Un pays, comme un rêve interrompu
Que reste-t-il de cette fraternité qui régnait entre eux et qui symbolisait le Beyrouth d’avant? Un rêve interrompu? Un rendez-vous manqué? «Quelques réminiscences partagées et une nostalgie incurable pour le monde d’avant», répond le narrateur.
Les désorientés, ce sont ces Libanais de la guerre, ceux de la génération d’Amin Maalouf qui ont assez connu le «temps d’avant» pour en porter l’irrémédiable nostalgie. Cette nostalgie qui a sans doute poussé le nouvel académicien à revenir, pour la première fois dans un roman – le premier, du reste, où son nom est suivi de la mention «de l’Académie française» –, sur le Liban de sa jeunesse. Sur la «civilisation levantine» qu’il y a connue et qu’il avait, certes, déjà évoquée dans son roman familial Origines (publié en 2004 chez Grasset), mais avec la distance d’un écrivain-historien. Alors qu’à travers la fiction, traversée de passages au fort parfum de vécu des Désorientés, il raconte, avec la pudeur et la sensibilité qui le caractérisent, sa relation personnelle à sa terre natale, lève le voile sur les raisons de son exil et confie, comme dans un murmure, ses appréhensions pour l’avenir du pays du Cèdre «en sursis».
Mais c’est aussi en tant qu’historien et humaniste qu’Amin Maalouf fait partager à ses lecteurs, à travers les voix des différents personnages, ses idées et questionnements sur l’identité, la religion, l’intégrisme, la mémoire, les choix de vie, la finalité des guerres, la place du conflit moyen-oriental dans le dérèglement du monde ou encore celle de... l’amour dans une vie d’homme.
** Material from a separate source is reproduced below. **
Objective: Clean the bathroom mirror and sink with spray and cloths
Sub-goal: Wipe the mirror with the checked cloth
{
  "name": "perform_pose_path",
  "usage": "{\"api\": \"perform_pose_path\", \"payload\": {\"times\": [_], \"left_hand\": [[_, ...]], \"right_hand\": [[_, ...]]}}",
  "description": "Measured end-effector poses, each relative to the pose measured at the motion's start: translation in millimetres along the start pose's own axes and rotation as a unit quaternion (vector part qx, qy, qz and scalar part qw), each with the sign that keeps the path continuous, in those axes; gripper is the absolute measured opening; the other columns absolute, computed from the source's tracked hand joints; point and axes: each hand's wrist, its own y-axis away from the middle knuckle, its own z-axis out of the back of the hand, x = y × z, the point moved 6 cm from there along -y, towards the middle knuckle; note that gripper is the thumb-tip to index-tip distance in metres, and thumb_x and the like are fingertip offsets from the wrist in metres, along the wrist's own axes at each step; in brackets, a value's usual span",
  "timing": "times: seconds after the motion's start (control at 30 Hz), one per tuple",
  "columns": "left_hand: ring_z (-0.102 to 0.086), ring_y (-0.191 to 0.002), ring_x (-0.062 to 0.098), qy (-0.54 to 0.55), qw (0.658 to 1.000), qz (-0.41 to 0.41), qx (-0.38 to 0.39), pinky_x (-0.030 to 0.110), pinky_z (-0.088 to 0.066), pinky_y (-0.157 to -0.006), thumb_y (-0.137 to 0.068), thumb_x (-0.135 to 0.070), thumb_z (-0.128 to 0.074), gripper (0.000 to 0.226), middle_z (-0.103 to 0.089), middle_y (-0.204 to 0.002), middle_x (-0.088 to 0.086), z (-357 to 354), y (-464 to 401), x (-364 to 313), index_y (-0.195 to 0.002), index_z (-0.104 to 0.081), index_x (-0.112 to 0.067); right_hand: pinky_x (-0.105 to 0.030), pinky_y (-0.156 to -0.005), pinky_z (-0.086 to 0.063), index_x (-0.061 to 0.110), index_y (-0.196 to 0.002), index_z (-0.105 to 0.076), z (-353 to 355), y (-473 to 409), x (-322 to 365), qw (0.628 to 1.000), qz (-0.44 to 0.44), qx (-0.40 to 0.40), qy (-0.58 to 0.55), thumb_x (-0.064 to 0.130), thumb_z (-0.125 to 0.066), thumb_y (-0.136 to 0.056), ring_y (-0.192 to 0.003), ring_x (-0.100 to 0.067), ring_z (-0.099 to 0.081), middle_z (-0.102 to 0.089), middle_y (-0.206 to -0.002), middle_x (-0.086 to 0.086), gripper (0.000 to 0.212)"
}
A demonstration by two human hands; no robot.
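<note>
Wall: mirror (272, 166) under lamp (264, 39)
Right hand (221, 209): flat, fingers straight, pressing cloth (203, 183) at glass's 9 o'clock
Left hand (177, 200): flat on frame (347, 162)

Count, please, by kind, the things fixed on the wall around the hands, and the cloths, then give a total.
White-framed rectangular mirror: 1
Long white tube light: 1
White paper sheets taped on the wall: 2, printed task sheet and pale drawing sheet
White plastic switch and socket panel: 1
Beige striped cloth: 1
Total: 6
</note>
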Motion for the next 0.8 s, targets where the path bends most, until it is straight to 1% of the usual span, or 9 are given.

Autant de facettes qui donnent à ce roman à la fois la densité d’un essai, d’un débat d’idées que l’attachante narration de destins à fort pouvoir identificateur.
Et malgré quelques répétitions, dues à la technique de double narration que l’auteur a privilégiée dans ce roman, on sort de la lecture de ce livre ébloui par la magnifique précision avec laquelle cet académicien, amoureux des mots, du juste mot, exprime sa pensée. Et absolument acquis à son mélancolique constat final!